Is it any good? Like its brother at Double Dragon, not very. Even here, it’s ridiculously bland, although it seems like China One maybe uses a more onion-intensive (or garlicky?) sauce which makes it a mite more worthwhile, and the big chunks-o-cabbage are texturally a bit overwhelming. Shrimp feels like it plays a bit better with the dish overall, although still not well enough to actually ennoble it; basically you have to close your eyes and think of Shrimp with Lobster Sauce, and by the time you’re doing that, you might as well have ordered good old L2 to begin with. The soup noodles are frankly a bit confusing: am I meant to put them in the sauce, where they lose a bit of their crunch, not unlike one does with soup? They certainly aren’ adding a lot to this particular dish, and given that “crispy noodles” are the namesake feature of chow mein, I’d expect them to play a more vital role than this sad little packet of soup noodles does.

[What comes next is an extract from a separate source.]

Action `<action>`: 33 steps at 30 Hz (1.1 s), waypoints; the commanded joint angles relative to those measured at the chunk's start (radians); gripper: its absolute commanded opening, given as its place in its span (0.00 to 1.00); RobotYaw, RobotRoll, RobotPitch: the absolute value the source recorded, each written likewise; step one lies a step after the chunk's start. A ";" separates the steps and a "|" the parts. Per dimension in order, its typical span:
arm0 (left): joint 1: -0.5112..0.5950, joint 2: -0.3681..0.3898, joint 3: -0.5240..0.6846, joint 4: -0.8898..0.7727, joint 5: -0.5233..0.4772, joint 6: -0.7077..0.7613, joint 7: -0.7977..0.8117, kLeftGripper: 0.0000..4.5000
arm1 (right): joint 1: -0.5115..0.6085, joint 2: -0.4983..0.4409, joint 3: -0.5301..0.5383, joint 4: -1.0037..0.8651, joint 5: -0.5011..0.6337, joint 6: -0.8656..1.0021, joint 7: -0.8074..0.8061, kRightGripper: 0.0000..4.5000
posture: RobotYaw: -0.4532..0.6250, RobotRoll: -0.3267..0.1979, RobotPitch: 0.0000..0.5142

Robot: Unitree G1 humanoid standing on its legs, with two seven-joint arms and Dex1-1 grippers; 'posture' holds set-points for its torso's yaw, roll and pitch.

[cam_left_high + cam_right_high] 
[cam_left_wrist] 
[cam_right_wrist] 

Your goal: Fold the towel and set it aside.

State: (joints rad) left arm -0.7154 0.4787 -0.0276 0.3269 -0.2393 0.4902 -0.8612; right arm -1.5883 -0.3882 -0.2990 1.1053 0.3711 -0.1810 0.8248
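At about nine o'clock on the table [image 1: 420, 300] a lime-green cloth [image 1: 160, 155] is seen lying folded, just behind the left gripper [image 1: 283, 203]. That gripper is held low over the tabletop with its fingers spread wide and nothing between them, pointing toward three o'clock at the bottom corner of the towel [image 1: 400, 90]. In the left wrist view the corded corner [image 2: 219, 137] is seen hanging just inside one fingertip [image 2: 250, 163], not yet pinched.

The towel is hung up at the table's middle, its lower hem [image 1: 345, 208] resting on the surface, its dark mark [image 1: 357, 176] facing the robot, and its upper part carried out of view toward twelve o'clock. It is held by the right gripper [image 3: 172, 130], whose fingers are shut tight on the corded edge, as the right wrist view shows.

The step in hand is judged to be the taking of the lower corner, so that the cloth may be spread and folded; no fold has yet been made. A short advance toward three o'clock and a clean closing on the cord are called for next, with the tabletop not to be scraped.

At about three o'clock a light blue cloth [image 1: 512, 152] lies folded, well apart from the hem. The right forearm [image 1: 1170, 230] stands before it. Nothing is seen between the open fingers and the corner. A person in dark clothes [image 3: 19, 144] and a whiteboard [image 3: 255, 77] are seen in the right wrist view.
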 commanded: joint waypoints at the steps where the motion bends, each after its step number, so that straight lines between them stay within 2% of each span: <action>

How does it complement the rice? Well enough; the sauce is plentiful, thick, and velvety, even if it is bland.

Tasting the Conspiracy, item L11: Chicken Chow Mein

If it’s not clear what this is or why I’m doing it, check out the intro post.

Still on backlog; anticipate a cavalcade of posts at some point, now that the semester’s over.

Chicken Chow Mein

I needed a wider angle to capture the noodles, so this is one of the rare portrait-orientation photos.

What exactly is this dish? “Chow mein” is a peculiarly variable term in American cuisine, describing a number of different dishes, most of which are preparation-style and noodle-choice variations on a stir-fried formula akin to a crispier version of lo mein. In several parts of the Midwest, however, “chow mein” is basically what is elsewhere called “chop suey” served with the crispy noodles which are a typical accompaniment to soup. This particular dish appears to be sliced chicken and veggies, particularly large pieces of cabbage, in a white sauce.

How authentically Chinese is it? In this particular incarnation? Not very. Not very Chinese at all. It might be the least authentically Chinese thing you can get at your average Chinese-American restaurant. The name 炒面 is authentically Chinese, apparently from the Taishanese dialect, and some dishes which share this name might have more authentically Chinese roots, but I’m answering the question for this specific variant.

Is it any good? Eh, not very. It’s ridiculously bland, and the big chunks-o-cabbage are texturally a bit overwhelming. The soup noodles are frankly a bit confusing: am I meant to put them in the sauce, where they lose a bit of their crunch, not unlike one does with soup? They certainly aren’ adding a lot to this particular dish, and given that “crispy noodles” are the namesake feature of chow mein, I’d expect them to play a more vital role than this sad little packet of soup noodles does.

How does it complement the rice? Well enough; the sauce is plentiful, thick, and velvety, even if it is bland.